You also need to consider the effects the different macronutrients have on satiety (how full up they make you feel). Protein has the highest satiating effect, with refined carbohydrate having the lowest satiating effect. So 100 calories of steak will make you feet more satiated than 100 calories of crisps. Right?

We’re sure that you can confirm from your own experience that some foods leave you feeling full faster so your appetite is gone in a flash. Other foods with the same number of calories are less filling, keeping your appetite going and going and going. Therefore, you want to seek out the first type of foods.

#3 Different foods provide different amounts of energy for a given weight

The amount of energy you get from a food depends on where those calories come from (i.e. protein, carbohydrate, fat, or alcohol). Therefore, the energy value of a food depends on the amount of carbohydrate, protein, fat, fiber and alcohol it contains. Because these nutrients have different chemical structures, they provide different amounts of energy. The energy values for carbohydrate and protein are approximately 4 kCal per gram. However, 1 g of fat contains more than twice the number of kcalories as 1 g of carbohydrate or protein (9 kCal/g). The fuel factor for alcohol (7 kCal/g) falls midway between fat and that of carbohydrate and protein.

#4 Certain type of calories cause unwanted hormonal responses

Some types of calories can alter levels of hormones in your brain and cause you to eat more. For example, sugar promotes overconsumption because it acts on the areas in the brain involved with reward and cravings. Protein, fat and low-GI (non-sweetened) carbohydrate, on the other hand, are less likely to make you want to eat more after consuming them.
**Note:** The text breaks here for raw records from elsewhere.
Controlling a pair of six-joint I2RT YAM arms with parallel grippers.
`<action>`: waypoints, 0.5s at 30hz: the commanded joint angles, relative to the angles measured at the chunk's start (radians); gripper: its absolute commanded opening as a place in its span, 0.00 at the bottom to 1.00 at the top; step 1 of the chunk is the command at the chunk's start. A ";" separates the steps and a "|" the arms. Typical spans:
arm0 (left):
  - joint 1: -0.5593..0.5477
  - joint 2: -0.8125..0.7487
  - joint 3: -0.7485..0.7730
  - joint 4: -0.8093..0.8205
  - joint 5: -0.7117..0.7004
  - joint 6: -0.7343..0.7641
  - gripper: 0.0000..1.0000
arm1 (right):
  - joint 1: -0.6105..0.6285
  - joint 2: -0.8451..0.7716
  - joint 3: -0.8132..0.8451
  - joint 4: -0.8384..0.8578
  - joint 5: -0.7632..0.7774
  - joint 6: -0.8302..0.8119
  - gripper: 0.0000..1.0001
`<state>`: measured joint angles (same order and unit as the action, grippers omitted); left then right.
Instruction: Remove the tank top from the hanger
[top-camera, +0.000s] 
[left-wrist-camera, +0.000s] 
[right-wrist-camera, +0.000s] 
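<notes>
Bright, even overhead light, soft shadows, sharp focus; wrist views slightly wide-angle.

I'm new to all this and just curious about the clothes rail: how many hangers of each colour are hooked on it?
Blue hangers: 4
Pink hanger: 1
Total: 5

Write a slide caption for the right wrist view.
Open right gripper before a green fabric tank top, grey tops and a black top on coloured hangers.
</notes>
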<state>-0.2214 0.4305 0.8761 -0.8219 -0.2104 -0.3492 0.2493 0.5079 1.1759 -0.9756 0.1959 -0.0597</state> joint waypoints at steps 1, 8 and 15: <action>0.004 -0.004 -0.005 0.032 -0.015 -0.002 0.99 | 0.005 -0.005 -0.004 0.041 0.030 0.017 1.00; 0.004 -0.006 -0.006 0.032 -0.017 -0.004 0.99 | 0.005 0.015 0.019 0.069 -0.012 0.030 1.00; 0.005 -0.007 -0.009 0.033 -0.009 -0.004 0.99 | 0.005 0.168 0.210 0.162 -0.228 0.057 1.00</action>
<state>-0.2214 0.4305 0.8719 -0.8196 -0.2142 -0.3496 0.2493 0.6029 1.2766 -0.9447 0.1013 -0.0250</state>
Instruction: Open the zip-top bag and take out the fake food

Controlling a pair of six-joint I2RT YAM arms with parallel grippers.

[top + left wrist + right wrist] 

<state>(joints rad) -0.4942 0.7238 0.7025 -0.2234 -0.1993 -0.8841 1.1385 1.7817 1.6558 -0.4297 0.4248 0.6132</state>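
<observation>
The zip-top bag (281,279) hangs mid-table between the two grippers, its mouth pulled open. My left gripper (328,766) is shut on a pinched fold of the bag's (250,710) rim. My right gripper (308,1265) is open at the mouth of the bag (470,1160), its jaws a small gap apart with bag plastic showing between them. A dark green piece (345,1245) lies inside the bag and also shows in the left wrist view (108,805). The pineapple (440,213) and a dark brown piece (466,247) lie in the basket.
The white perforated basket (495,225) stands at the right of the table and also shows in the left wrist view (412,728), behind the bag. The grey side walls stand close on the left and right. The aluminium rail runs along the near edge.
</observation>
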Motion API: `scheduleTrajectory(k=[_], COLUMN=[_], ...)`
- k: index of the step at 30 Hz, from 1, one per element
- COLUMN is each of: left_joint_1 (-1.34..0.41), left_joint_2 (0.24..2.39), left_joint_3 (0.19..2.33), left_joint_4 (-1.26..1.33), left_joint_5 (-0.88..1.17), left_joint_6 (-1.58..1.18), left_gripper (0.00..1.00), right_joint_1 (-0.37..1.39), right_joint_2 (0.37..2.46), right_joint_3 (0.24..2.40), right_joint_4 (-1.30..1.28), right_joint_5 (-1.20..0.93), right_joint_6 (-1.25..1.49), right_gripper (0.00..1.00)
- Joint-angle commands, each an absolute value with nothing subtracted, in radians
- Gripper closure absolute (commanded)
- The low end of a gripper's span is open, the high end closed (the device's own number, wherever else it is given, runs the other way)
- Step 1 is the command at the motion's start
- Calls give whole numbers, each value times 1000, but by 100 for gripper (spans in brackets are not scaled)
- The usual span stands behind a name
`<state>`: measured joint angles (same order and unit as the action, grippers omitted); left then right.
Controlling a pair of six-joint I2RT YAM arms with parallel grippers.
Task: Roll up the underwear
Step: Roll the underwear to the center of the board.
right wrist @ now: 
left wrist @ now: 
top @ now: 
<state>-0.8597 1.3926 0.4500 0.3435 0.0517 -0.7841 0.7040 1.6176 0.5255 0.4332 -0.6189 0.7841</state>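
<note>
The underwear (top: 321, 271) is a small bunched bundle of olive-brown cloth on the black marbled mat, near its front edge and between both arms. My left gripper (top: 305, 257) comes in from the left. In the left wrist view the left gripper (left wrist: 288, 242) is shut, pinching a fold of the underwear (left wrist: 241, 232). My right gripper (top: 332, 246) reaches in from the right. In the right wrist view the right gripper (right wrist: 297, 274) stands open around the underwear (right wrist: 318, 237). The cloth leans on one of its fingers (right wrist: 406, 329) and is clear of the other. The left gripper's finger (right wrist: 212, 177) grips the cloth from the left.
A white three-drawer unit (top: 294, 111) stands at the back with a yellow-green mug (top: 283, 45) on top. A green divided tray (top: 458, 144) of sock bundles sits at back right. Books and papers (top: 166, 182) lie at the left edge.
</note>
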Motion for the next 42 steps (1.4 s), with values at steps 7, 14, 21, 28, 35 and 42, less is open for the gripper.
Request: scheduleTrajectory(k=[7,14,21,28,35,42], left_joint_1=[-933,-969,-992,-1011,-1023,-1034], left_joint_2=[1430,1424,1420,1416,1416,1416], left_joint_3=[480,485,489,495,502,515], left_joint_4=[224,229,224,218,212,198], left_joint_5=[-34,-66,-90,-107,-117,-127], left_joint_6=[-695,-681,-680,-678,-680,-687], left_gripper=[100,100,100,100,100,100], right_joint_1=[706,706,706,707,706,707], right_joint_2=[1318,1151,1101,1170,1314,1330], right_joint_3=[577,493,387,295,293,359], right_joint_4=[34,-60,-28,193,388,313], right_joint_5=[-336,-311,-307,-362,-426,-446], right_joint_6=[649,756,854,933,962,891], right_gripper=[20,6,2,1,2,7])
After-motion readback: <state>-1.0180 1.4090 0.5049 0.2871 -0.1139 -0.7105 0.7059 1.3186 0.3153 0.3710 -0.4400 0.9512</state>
#5 Food preparation affects the way the body uses the calories in that food

How you prepare food effects the way the body uses the calories in that food. That is, cooking, grinding and fermenting food. For example, mice lose weight when they only eat raw sweet potato, but gain weight eating cooked sweet potato. Additionally, mice gain a little weight when eating raw meat, but gain more weight with eating cooked meat. Now if that isn’t a case for eating more raw food!

#6 100 calories in a high-fiber will be more satiating than 100 calories in a low fiber food

Fiber is not absorbed into the body but leaves us feeling full and satisfied with far fewer calories than their low fiber counterparts. A person who increases their daily fiber intake without trying to eat less will wind up eating less anyway, due to reduced appetite.

all calories are not created equal

Closing thoughts: Why calorie is not a calorie?

In summary, when looking purely from a measurement perspective, all calories are equal, but in terms of weight management and health, they are not. Different calorie sources can have vastly different effects on hunger, hormones, energy expenditure and the brain regions that control food intake. The quality of the sources can affect your health dramatically. That’s why you need to focus on the quality of the calories you’re eating and not simply count calories. A good rule of thumb is to avoid foods with empty calories. By consciously choosing more nutrient-dense foods, you’ll get the beneficial nutrients your body needs without consuming too many calories. That way, the calories we’re eating are worth it.